至少这男人向著她,关心她的。
秦宣没办法,只能由著她了,这刘艺菲一旦犟起来,十头牛都拉不回来。
只能等她自己把那股气消了。
“那我去洗澡了,你早点休息,这都转钟了,老熬夜不好。”秦宣道。
刘艺菲不理他,还是板著脸。
秦宣看了看她表情,碰了下她胳膊道:“我去了哦,你赶紧也睡觉。”
刘艺菲拍开他的手,还是不说话。
看她这个样子,秦宣只得先去洗澡,洗完再出来跟她冷战,女人啊女人,真是难搞的很。
刘艺菲看他去了卫生间,身子才稍微放鬆,之前一直是紧绷著的。
这么一放鬆,缓过来之后,就不知道自己为了什么了,莫名其妙的,走又不走,难道在这跟宣宣耗著?
“耗著。”刘艺菲坚定道。
什么时候知道自己错了,什么时候跟她认错了,什么时候好好哄她了,再选择原谅他。
刘艺菲想到此,立马又打起了精神,好似有了无限的动力去冷战。
而秦宣洗完澡,裹了条白色浴巾就出来,上身是半裸著的,他看刘艺菲还板著个脸,就那么直挺挺的坐著,不由有些好笑,不知道为了什么。
“就算你要生气,也要休息好,明天再说嘛!”秦宣劝道。
刘艺菲还是那死样子不说话。
秦宣呼了口气走近到她跟前,伸著一张脸到她面前,看著她。
刘艺菲转了个身,不看他。
然而秦宣又顺著她的方向,又伸著一张脸到她面前,笑眯眯的看著她。
刘艺菲白了他一眼,又转了个身,懒得理他。
秦宣还是故技重施,再次將一张脸凑到她面前,並且一副笑嘻嘻的样子。
“滚开啊!”刘艺菲一瞪眼。
“你看我这胸肌壮不壮。”秦宣捏紧拳头,摆了个自认为很威武的pose。
刘艺菲忍不住“噗嗤”一声笑了出来,隨即又很快憋住,板著一张俏脸。
这男人真的是,受不了。
“你看你,笑起来多好看,冷著脸干嘛呢,气多了伤身。”秦宣轻鬆了几分。
刘艺菲不理他,继续冷脸,自己爱生气就生气。
这就搞得秦宣有点没办法了,道:“你坐的地方是我睡的地方,你不休息我还要休息,能不能让一让。”
“睡地上去。”刘艺菲冲道。
“遵命!”秦宣二话不说,一下子就躺到了地下。
地下是毛绒绒的毯子,虽然脏,但是却柔软,只是那毛绒绒有些刺皮肤罢了,但也不是不可以克服。
他这一趟,就是从下往上看,风景还是很好的,因为就在刘艺菲脚边。
刘艺菲不得不交叠著双腿,然后踢了他一脚,叫他走开点。
刘艺菲不得不交叠著双腿,然后踢了他一脚,叫他走开点。
秦宣朝边上挪了挪,然后侧著身子,一手撑著脑袋,就这么看著刘艺菲,调侃道:“你说你...”
他还没说完,门就被“唰”的推开,隨即几名便衣冲了进来,喊道:“不许动!把手举起来。”
这一幕让秦宣和刘艺菲两人面上惊骇,一时间不知道发生了什么事情。
“你们干嘛的?”秦宣还是站了起来,他那个姿势太不雅观了。
“有人举报你们卖y,把你们的身份证拿出来。

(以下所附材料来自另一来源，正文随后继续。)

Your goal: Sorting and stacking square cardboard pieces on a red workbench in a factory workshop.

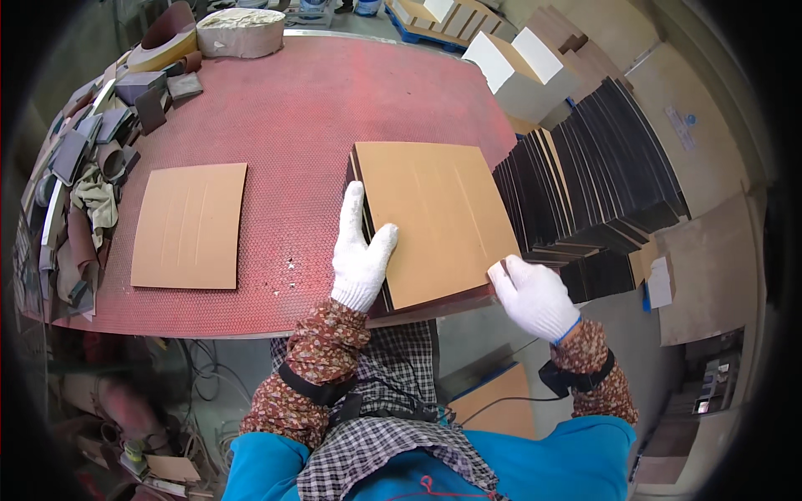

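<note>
A stack of square tan boards (434, 221) with dark edges lies near the front edge of the red table, its top face marked by faint straight lines. My left hand (359, 259), in a white knit glove, rests along the stack's left side with fingers stretched out and thumb spread onto the top board. At the near right corner, my gloved right hand (535, 296) pinches the board's edge between thumb and fingers; its fingertips are partly hidden. To the left, a similar tan board (188, 225) with several grooves lies flat on the table.
The red textured table (334, 92) has sanding blocks and abrasive scraps (100, 142) heaped along its left edge. A roll of abrasive belt (167, 37) stands at the far left. Tall stacks of dark-edged boards (585, 167) stand to the right, with white blocks (518, 63) behind.
</note>
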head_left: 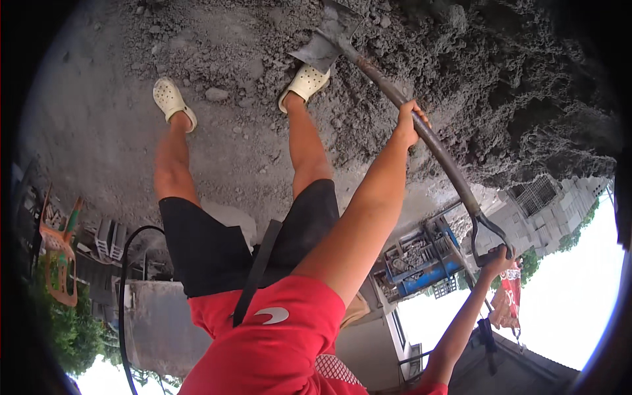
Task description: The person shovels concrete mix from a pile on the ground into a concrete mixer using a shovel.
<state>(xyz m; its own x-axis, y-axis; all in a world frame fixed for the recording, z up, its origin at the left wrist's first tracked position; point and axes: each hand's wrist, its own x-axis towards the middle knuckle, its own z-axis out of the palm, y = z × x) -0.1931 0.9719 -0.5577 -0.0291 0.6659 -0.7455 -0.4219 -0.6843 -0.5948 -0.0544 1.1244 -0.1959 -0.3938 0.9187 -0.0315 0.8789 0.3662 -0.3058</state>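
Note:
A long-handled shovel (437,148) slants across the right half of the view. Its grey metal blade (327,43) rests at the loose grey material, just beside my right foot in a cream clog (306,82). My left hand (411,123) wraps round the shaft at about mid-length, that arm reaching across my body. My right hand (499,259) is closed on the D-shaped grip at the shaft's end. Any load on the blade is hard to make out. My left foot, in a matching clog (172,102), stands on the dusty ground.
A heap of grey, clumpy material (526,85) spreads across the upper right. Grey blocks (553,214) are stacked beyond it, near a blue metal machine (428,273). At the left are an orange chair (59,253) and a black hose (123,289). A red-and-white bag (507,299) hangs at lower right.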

”几名便衣呈现半包围態势,將他们围拢了起来。
这是避免他们逃跑的站姿。
“卖y?!”秦宣惊愕。
刘艺菲也是满脸的惊愕之色,居然有人说她卖y。
“你们是不是搞错了,我是刘艺菲,他是新势力秦宣,我们两人是情侣关係,怎么可能做那种事情呢。”刘艺菲自报家门。
几名便衣里面有人认出了她,顿时脸上显得有些尷尬,有的人不认识,但和同伴交头接耳过后,也觉得有些离谱。
扫黄扫到刘艺菲这里来了,离奇事年年有,今年特別多。
“那个..例行公事,你把你们的身份证、护照,还有港澳通行证拿出来给我们看看。”有名领头的便衣道。
“我护照不在这里,你们等会我去拿可以吧?”刘艺菲商量道。
“好,那你去。”便衣也不怕她跑了,因为这就是刘艺菲,並不是假冒或者冒牌货。
毕竟能住这酒店的,本来就非富即贵,这里才举办完义演
刘艺菲瞪了秦宣一眼,然后就去拿自己护照去了,今天真是丟脸丟大了。
不过她也知道,宣宣被人做局了。
那几名便衣还是在这守著的,只是有些遗憾,这两人玩的还挺花,女的黑丝吊带,男的就个浴巾裸著上半身,而且还躺在地上,如果他们来晚点这两人不是在地上滚起来了。
可惜,来早了,来晚点就有好戏看。
有两名便衣咧了下嘴,一副很遗憾的样子,还对视一眼,心照不宣的。
他们想多了,两人正冷战呢。
秦宣的身份证和港澳通行证就在这里,进房间就可以拿出来。
他当然知道自己被魷鱼给陷害了。
估计罗采灵就是他们硬塞给他的,就等两人缠在一起,进房间后就顺手来个举报,只要把罗采灵打点好,打死承认卖y,那他的罪行就做实了。
想要脱身,那就拿新势力和秦王朝的份额,拿在米国奈飞和推特的股份来换。
你真別说,魷鱼还真有这样的本事和实力,顺从了,只要让罗采灵翻案就行了,把他释放。
不顺从,那就等著坐牢。
只是没想到罗采灵被刘艺菲给懟哭了,骂走了,这就很戏剧性。
不过就算没有刘艺菲,他也不会让罗采灵进门,他又不傻,对方进门意味著什么他清楚得很。